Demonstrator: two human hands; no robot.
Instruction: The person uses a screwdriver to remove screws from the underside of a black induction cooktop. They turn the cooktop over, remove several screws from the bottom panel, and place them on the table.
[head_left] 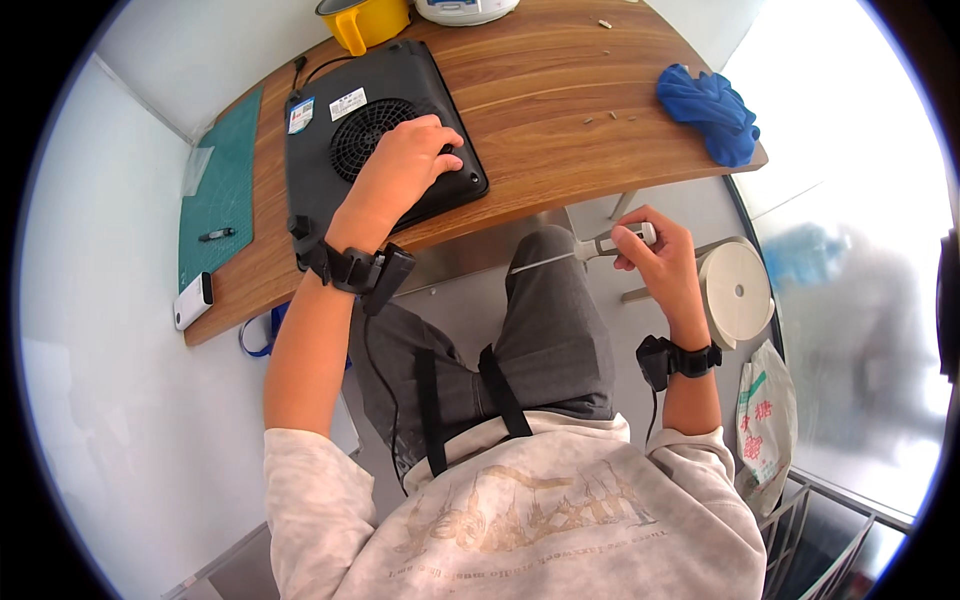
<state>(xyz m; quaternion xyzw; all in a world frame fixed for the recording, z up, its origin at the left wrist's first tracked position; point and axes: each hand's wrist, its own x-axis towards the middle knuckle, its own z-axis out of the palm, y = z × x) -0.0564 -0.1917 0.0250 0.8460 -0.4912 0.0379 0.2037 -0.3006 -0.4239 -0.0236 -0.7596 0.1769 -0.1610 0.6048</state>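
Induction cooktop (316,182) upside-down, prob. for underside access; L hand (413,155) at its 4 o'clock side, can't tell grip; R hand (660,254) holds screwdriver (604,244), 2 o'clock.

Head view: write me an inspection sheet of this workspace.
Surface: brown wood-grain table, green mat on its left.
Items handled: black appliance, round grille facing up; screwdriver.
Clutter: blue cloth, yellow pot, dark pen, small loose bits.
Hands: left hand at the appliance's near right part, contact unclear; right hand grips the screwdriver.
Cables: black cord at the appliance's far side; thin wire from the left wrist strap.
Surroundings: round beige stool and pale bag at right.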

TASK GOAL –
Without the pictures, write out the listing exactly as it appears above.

EXERCISE RESULT –
Demonstrator: two human hands; no robot.
Instruction: The person uses a screwdriver to remove screws from the underside of a black induction cooktop. They turn the cooktop over, remove several screws from the bottom panel, and place them on the table.
[head_left] 
<state>(xyz m; quaternion xyzw; all in a world frame fixed for the recording, z up, its origin at the left wrist's first tracked position; point and axes: each hand's wrist, its own x-axis towards the middle knuckle, its own z-axis out of the palm, y = z × x) -0.0564 -0.1917 0.0250 0.8460 -0.4912 0.0379 0.2037 -0.3006 -0.4239 -0.0236 -0.7596 0.1769 -0.1610 0.6048</state>
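Induction cooktop (316,182) upside-down, prob. for underside access; L hand (413,155) at its 4 o'clock side, can't tell grip; R hand (660,254) holds screwdriver (604,244), 2 o'clock.

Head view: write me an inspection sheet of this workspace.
Surface: brown wood-grain table, green mat on its left.
Items handled: black appliance, round grille facing up; screwdriver.
Clutter: blue cloth, yellow pot, dark pen, small loose bits.
Hands: left hand at the appliance's near right part, contact unclear; right hand grips the screwdriver.
Cables: black cord at the appliance's far side; thin wire from the left wrist strap.
Surroundings: round beige stool and pale bag at right.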

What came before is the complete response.